The fifth and final chapter is concerned with the representation of space, and more particularly, with how space is represented in activities like planning and anticipating outcomes of events -- activities that it is natural to describe as involving imagined spatial layouts. The chapter includes a critique of the view that the ability to imagine spatial relations derives from three dimensional maps in the brain, with representation taking the form of isomorphisms from the internal maps to the environment, and also a critique of the related view that awareness of spatial relations derives from functional equivalents of maps, with, for example, distance in functional space being determined by the number of processing steps that must intervene between the accessing of data relevant to point P1 in external space and the accessing of data that are pertinent to another point P2. Pylyshyn's discussions of these matters is insightful, though of course he cannot gainsay the fact that there are topographical maps of the visual field in the brain. (It is true, as Pylyshyn says, that these maps are two dimensional, and by the same token, it is true that they cannot by themselves provide an adequate model for physical space (p. 171).

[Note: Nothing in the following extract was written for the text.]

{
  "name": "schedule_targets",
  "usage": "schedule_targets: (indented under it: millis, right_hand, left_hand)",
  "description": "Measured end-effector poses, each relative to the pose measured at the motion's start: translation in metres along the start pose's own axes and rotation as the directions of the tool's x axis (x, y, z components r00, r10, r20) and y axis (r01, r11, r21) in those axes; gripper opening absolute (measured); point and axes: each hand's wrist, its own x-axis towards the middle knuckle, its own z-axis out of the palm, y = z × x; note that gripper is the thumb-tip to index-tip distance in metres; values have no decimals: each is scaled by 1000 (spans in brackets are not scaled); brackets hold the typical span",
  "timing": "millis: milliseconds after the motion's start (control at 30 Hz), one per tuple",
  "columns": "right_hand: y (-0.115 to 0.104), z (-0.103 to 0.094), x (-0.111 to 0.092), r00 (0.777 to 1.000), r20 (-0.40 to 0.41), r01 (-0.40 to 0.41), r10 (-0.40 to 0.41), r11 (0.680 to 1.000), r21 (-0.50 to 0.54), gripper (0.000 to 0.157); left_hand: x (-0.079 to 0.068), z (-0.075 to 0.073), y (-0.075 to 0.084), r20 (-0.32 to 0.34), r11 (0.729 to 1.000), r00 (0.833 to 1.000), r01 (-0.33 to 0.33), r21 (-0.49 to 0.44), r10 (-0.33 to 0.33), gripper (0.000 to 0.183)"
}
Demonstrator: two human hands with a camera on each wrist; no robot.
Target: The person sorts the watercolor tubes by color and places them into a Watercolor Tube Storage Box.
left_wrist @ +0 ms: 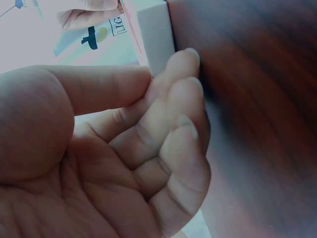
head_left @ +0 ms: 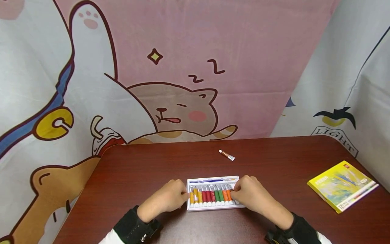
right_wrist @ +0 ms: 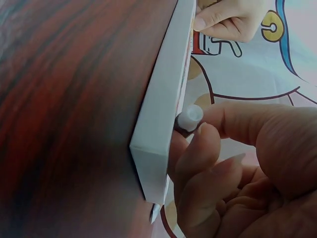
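Note:
A white tray [head_left: 213, 209] lies on the table with a row of paint tubes [head_left: 208, 196] in it: yellow, red, green and orange. A thin blue-handled brush [head_left: 204, 181] lies along its far side. My left hand [head_left: 173, 195] is at the tray's left end, thumb and index finger pinching its edge; the left wrist view shows the white corner [left_wrist: 156, 37] at those fingertips. At the right end, my right hand [head_left: 251, 194] pinches a paint tube with a white cap [right_wrist: 190, 118], just over the tray's rim. My fingers hide most of this tube, and its colour is unclear.
Beyond the tray, a single brown-and-white paint tube [head_left: 226, 155] lies on the dark red wooden table [head_left: 146, 162]. A yellow flat box [head_left: 342, 186] sits near the table's right edge. Behind the table hangs a cartoon-printed cloth [head_left: 250, 67].

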Motion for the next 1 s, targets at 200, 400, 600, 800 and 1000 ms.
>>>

But it would be possible to achieve 3-D models, or partial models, by combining them with the various sorts of information about depth that are available to the visual system.[4])

What particularly exercises Pylyshyn is the question of how imagined objects can be assigned locations in a spatial frame of reference. Since he doesn't believe that the mind or brain has an internal frame of reference (in the way that it might, say, if there were 3-D cortical maps of external space), he has to say that we somehow make use of physical space in assigning locations. Here is a summary of his proposal as to how this occurs:

In imagining a spatial layout, we use visual indexes (FINSTs) to pick out concurrently perceived objects that are roughly in the same spatial locations as objects in the scene we are imagining. Each indexed object is associated with a unique label of a recalled or imagined object … . The spatial properties that concern the mental objects … result from the actual perception of the spatial relations among these indexed objects. (pp. 178-9)

This hypothesis, which Pylyshyn calls the index projection hypothesis, is developed in some detail, and experimental support is adduced for it. It appears to warrant further attention. Even so, I never quite got beyond my initial skepticism about the hypothesis. In effect, Pylyshyn is claiming that spatial reasoning depends essentially on concurrent perceptual input. Initially, at least, this view seems very implausible. In undertaking to defend it Pylyshyn assumes a rather large burden of proof.[5]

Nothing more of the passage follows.